→ Problem: Retype every line from the start of the data down to and including the line with "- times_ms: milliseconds". Skip the pictures.

→ Supplied entries:
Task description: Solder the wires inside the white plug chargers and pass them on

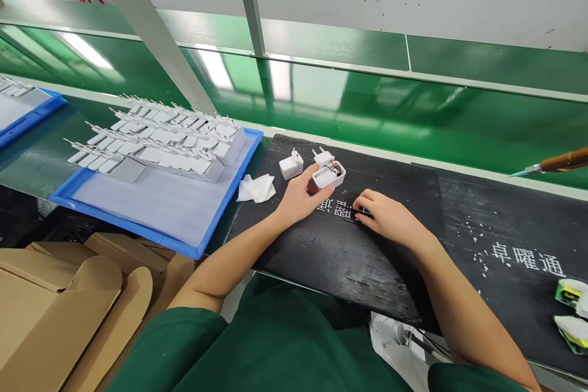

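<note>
My left hand (301, 197) is closed around a white plug charger (329, 179) held just above the black mat. Its case is open at the top, so red and dark wires and small parts show inside, while the lid piece with two pins leans at its far side. To the right, my right hand (383, 213) rests low over the mat with curled fingertips close together. Something dark may be between them, but I cannot make it out. A second white charger (291, 165) stands beyond my left hand, beside a crumpled white cloth (257, 188).
On the left, a blue tray (195, 245) bears rows of white chargers (156, 144). Cardboard boxes (59, 312) stand below it. A brown-handled tool (558, 162) juts in from the right. Green circuit boards (569, 294) lie at the right edge of the black mat (321, 251).
</note>
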### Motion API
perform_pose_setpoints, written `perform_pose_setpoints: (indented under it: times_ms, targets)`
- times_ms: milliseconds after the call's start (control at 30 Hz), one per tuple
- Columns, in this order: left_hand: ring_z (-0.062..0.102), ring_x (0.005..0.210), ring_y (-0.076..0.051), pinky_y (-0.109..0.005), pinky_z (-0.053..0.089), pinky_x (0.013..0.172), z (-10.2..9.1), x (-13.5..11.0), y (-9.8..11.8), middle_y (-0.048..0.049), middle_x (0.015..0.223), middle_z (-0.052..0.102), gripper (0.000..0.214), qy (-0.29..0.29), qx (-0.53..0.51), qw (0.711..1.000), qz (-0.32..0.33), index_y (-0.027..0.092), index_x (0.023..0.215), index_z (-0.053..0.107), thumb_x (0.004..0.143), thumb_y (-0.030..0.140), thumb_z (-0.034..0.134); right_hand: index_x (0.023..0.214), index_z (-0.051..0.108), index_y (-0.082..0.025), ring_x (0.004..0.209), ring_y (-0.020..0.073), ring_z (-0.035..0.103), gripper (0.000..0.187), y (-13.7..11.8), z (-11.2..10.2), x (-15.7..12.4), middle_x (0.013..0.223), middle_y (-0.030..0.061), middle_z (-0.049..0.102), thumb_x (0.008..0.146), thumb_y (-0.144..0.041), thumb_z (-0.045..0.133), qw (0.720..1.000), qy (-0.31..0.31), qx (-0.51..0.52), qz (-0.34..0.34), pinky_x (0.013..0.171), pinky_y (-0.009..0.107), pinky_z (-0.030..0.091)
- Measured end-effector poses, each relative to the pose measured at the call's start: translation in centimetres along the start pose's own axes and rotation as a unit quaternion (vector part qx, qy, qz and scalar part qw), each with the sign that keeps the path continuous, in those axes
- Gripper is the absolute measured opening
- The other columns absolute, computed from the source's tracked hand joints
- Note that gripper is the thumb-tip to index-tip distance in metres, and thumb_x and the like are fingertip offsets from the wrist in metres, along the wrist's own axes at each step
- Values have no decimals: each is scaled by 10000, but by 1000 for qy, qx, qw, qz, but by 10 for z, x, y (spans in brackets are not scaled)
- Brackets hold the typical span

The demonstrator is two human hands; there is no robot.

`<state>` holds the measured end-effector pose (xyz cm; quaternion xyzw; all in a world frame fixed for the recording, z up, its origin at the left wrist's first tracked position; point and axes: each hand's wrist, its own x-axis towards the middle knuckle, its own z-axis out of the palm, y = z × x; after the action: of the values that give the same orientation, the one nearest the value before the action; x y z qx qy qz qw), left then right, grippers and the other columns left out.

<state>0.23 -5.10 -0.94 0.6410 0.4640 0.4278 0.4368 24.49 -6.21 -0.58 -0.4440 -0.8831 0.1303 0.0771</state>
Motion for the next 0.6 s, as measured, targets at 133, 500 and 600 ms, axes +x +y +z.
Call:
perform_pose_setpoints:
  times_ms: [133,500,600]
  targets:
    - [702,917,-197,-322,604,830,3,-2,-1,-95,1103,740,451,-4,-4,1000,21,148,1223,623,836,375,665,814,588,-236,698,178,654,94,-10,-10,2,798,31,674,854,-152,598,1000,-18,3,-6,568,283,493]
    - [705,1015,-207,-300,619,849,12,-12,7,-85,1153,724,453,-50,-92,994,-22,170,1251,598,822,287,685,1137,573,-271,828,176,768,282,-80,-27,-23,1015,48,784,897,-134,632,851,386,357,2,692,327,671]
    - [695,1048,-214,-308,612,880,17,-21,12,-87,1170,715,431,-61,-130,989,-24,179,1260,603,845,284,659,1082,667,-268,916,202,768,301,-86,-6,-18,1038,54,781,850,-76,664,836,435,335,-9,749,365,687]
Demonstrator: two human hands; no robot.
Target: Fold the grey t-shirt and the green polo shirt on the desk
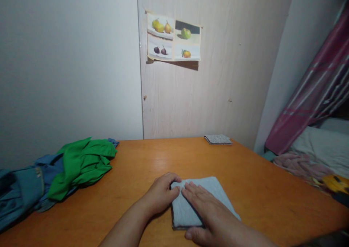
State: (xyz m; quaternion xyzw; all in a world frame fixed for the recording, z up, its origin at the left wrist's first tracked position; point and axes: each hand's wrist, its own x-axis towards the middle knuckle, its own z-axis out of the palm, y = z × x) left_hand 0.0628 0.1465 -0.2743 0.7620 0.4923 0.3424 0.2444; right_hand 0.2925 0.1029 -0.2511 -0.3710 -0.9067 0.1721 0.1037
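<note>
A light grey-blue folded cloth with a dark lower edge lies on the orange-brown wooden table. At the cloth's left edge is my left hand, its thumb and index finger curled over the upper left corner; its other fingers are mostly hidden. My right hand rests flat across the top of the cloth, fingers stretched out toward the left hand and thumb near the front edge.
Crumpled green clothing and blue clothing lie along the table's left side. A small folded checked cloth sits at the far right edge. Beyond the table's right side are a pink curtain and bedding.
</note>
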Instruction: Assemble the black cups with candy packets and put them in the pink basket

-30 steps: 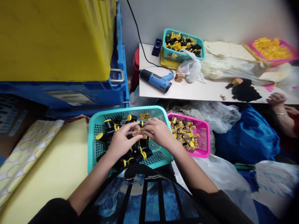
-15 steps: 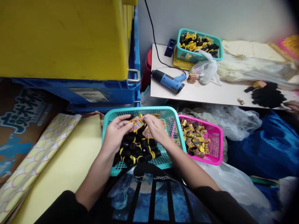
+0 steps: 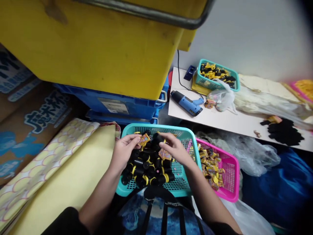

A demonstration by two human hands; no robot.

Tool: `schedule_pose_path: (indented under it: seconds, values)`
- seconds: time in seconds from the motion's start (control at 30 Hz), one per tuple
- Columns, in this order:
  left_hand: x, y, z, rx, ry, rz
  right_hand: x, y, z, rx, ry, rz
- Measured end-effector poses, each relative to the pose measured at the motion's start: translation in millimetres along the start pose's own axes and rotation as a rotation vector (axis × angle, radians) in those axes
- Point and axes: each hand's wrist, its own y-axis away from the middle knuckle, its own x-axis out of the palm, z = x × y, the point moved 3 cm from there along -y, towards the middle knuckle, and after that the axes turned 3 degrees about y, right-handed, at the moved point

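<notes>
Over a turquoise basket, my left hand pinches a small orange printed label between thumb and fingers. To its right, my right hand has thumb and index finger around a small black cylinder; part of that grip is hard to make out. More orange printed labels lie just under the right hand. Several black cylinders with yellow bands fill the left and middle of the basket.
A pink basket of wrapped yellow pieces stands to the right. On the white table lie a blue heat gun, another turquoise basket and a pile of black pieces. Stacked yellow and blue crates rise ahead.
The camera view has shifted, so the scene sits lower and further right. My right hand has moved away from the left and its fingers are now around a black cylinder. My left keeps the label.
</notes>
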Motion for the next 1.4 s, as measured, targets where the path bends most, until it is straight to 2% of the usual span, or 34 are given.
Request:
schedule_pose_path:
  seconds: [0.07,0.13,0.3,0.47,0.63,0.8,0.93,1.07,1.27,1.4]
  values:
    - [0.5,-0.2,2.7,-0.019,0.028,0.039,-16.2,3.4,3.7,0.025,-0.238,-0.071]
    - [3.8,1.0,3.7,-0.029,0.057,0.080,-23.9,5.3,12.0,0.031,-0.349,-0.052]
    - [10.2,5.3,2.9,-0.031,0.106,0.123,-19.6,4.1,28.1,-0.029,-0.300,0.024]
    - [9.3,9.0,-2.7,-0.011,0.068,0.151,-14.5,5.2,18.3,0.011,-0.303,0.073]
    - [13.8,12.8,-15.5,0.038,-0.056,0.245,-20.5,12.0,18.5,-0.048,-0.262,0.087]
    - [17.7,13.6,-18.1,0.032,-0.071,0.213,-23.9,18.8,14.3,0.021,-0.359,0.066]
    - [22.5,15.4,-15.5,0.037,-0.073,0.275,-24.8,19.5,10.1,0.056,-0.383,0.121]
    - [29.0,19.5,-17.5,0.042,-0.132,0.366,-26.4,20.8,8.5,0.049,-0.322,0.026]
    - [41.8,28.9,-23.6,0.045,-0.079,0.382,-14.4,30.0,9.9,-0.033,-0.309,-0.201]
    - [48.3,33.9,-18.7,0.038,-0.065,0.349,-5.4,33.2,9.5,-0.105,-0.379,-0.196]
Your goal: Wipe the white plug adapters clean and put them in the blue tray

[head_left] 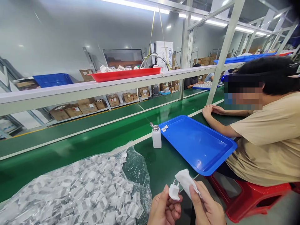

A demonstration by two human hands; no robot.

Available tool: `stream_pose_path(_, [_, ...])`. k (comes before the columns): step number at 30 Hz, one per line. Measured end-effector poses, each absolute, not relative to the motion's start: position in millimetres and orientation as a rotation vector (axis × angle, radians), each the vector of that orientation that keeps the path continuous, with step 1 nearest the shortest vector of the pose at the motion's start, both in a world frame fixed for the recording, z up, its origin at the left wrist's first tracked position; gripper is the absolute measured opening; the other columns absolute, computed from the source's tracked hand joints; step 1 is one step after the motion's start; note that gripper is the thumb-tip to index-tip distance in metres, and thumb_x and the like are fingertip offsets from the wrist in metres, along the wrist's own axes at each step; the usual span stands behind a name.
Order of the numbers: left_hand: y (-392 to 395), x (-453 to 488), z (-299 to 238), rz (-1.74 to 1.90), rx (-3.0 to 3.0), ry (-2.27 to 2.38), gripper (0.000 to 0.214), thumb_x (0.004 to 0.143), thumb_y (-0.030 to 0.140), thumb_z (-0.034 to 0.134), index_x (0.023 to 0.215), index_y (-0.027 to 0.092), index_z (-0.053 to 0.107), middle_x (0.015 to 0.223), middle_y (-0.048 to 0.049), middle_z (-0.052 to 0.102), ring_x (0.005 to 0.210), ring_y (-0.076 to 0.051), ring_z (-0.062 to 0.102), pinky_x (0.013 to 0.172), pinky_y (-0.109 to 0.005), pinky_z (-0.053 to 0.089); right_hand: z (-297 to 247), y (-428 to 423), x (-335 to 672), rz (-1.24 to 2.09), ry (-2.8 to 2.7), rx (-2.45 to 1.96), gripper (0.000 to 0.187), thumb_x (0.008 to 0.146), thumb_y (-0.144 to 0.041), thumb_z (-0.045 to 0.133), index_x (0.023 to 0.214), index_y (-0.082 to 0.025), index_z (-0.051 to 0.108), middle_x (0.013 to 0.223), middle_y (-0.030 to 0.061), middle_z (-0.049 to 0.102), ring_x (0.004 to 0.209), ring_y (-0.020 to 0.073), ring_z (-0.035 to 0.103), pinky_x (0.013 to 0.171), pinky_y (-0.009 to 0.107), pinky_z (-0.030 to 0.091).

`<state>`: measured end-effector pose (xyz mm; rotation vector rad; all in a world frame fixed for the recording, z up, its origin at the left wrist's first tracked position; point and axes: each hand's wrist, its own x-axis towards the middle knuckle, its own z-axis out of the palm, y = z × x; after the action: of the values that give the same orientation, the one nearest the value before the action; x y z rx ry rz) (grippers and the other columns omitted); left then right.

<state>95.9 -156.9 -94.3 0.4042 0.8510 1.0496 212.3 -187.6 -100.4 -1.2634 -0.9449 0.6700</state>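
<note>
Between thumb and fingers, my left hand (pixel 165 206) grips a white two-pin plug adapter (pixel 174 191), its pins pointing up. My right hand (pixel 206 203) pinches a folded white cloth (pixel 186 181) close beside the adapter; whether the two touch I cannot tell. To the left of my hands lies a clear plastic bag (pixel 138 162), spread open under a heap of white plug parts (pixel 93 190). Beyond my hands stands a white pump bottle (pixel 157 139) with its metal lid flipped up. A blue tray (pixel 199 143) lies to the right, holding a few small white pieces (pixel 165 128) in its far left corner.
A co-worker (pixel 264 125) sits at the right by a red stool (pixel 257 197), forearms on the bench. A raised shelf (pixel 77 97) with a red tray (pixel 126 75) of white parts runs across, beyond the green conveyor (pixel 89 131). An upright post (pixel 222 59) rises behind the blue tray.
</note>
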Motion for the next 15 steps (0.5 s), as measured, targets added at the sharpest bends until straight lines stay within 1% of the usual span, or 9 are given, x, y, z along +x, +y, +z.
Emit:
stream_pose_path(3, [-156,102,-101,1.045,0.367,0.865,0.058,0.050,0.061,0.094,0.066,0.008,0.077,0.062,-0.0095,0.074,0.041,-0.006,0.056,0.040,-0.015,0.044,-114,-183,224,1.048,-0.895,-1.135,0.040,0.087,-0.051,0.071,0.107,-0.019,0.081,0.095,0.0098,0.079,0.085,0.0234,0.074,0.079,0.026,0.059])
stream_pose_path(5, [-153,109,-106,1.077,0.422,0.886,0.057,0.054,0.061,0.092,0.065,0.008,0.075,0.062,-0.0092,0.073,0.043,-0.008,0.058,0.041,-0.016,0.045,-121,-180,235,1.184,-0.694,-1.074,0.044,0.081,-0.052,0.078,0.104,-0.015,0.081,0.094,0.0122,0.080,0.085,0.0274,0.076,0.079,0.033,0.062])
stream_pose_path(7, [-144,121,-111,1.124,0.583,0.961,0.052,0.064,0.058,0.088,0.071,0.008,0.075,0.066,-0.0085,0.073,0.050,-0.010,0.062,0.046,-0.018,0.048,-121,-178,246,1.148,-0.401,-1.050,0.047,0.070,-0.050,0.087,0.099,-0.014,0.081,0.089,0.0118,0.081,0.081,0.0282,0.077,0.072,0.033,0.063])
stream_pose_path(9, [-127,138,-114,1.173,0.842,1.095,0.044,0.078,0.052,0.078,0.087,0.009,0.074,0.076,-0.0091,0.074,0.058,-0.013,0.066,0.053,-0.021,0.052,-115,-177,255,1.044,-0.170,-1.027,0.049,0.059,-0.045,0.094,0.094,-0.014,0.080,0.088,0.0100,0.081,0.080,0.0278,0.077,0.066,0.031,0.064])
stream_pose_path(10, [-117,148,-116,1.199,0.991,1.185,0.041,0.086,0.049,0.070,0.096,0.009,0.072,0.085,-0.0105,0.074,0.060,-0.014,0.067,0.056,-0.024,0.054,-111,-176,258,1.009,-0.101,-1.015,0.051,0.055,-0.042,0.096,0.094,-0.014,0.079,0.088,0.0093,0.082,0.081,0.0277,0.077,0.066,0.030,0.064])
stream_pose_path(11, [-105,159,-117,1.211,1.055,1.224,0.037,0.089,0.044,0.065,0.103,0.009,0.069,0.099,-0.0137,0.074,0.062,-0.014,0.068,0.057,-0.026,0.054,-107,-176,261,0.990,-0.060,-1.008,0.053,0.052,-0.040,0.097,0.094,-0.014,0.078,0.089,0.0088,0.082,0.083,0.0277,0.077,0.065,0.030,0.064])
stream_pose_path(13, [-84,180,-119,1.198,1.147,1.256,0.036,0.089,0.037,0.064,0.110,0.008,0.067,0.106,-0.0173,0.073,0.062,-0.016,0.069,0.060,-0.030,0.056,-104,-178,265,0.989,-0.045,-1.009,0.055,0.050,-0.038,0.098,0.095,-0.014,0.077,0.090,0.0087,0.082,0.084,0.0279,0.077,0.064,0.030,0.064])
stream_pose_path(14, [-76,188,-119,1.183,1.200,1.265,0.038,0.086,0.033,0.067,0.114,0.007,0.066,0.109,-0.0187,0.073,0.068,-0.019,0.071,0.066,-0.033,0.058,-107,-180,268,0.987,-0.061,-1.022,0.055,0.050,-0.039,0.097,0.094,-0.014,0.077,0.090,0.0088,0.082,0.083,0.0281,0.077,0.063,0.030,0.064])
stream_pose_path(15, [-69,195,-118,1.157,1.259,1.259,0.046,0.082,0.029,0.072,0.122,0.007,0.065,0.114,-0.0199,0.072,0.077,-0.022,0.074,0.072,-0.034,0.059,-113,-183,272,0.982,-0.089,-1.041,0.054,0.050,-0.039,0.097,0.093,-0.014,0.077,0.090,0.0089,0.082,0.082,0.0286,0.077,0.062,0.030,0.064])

→ Output for this task:
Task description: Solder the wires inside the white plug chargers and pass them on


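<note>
My left hand (301, 197) is closed around a white plug charger (329, 179) held just above the black mat. Its case is open at the top, so red and dark wires and small parts show inside, while the lid piece with two pins leans at its far side. To the right, my right hand (383, 213) rests low over the mat with curled fingertips close together. Something dark may be between them, but I cannot make it out. A second white charger (291, 165) stands beyond my left hand, beside a crumpled white cloth (257, 188).
On the left, a blue tray (195, 245) bears rows of white chargers (156, 144). Cardboard boxes (59, 312) stand below it. A brown-handled tool (558, 162) juts in from the right. Green circuit boards (569, 294) lie at the right edge of the black mat (321, 251).
</note>
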### Motion API
perform_pose_setpoints, written `perform_pose_setpoints: (indented under it: times_ms, targets)`
- times_ms: milliseconds after the call's start (control at 30 Hz), one per tuple

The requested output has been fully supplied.